METHODS: A comprehensive literature search was performed in PubMed and Google Scholar, followed by data extraction and harmonization for downstream analysis.
RESULTS: Using a subset of 345 studies, we cataloged 652 breast cancer-associated loci across the genome. A majority of these were present in the non-coding region (i.e., intergenic (101) and intronic (345)), whereas only 158 were located within an exon. Using the odds ratio, we identified 429 loci to increase the disease risk and 198 to confer protection against breast cancer, whereas 25 were identified to both increase disease risk and confer protection against breast cancer. Chromosomal ideogram analysis indicated that chromosomes 17 and 19 have the highest density of breast cancer loci. We manually annotated and collated breast cancer genes in which a previous association between rare-monogenic variant and breast cancer has been documented. Finally, network and functional enrichment analysis revealed that steroid metabolism and DNA repair pathways were predominant among breast cancer genes and variants.
CONCLUSIONS: We have built an online interactive catalog of curated breast cancer genes ( https://cbcg.dk ).
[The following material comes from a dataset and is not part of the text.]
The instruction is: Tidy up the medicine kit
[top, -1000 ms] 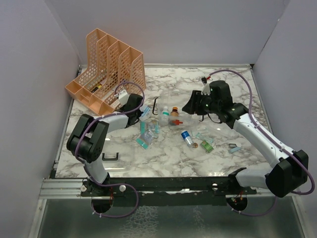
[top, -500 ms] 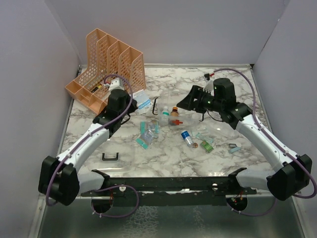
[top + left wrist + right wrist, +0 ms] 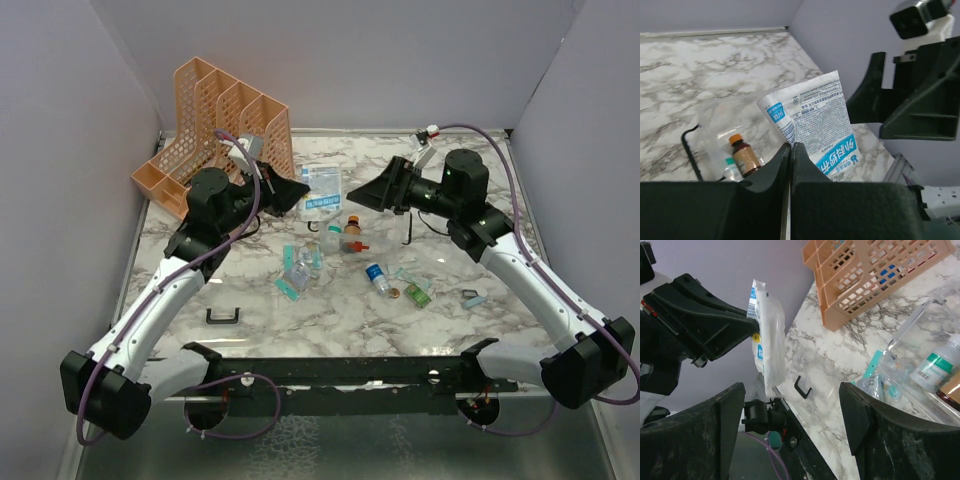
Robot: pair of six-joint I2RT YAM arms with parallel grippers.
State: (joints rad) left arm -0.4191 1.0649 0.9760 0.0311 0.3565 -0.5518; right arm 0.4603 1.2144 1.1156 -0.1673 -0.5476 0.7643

This will expedite clinical diagnostics and support the ongoing efforts in managing breast cancer etiology. Moreover, the database will serve as an essential repository when designing new breast cancer multigene panels.

Background

Breast cancer is the most common cancer diagnosed in women and most importantly, it is the leading cause of cancer-related deaths among women worldwide [1, 2]. Breast cancer is a multifactorial disease resulting from genetic, hormonal, and environmental factors. In concordance with cancer disease in general, inherited mutations play a causal role in up to ten percent of all breast cancers [3, 4]. For decades, genetic screens have played a vital role in the identification of genes and variants responsible for breast cancer predisposition. Various sequencing methods such as Sanger sequencing, gene panel testing, whole-exome sequencing (WES), and ultimately whole-genome sequencing (WGS) have been employed to identify genetic variation responsible for breast cancer predisposition [5, 6].

Genetic variation can predispose to breast cancer through both rare-monogenic variant causing a large increase in disease risk and common-polygenic variant (alias SNPs) that possess small individual effects on disease, however, cumulatively cause a large increase in disease risk [7]. Rare germline variants in the high-risk genes BRCA1 and BRCA2 together with the moderate-risk genes such as PALB2, ATM, CHEK2, and BRIP1 account for about 30% of breast cancer predisposition [8, 9]. Similarly, cancer syndrome genes (CDH1, PTEN and STK11 etc.) together with SNPs explain around 20% of breast cancer predisposition [9]. Most SNPs are identified through genome-wide association studies (GWAS) and recent studies have suggested that polygenic risk score (PRS) accounts for around 18% of the familial breast cancer risk [10]. The remaining heritability (around 50%) for breast cancer is most likely caused by yet unidentified moderate-risk genes or a specific cluster of common-polygenic variants [11]. Identification of these unknown factors responsible for breast cancer etiology is of utmost importance and could expedite personalized breast cancer medicine, including therapeutic and preventive strategies [12].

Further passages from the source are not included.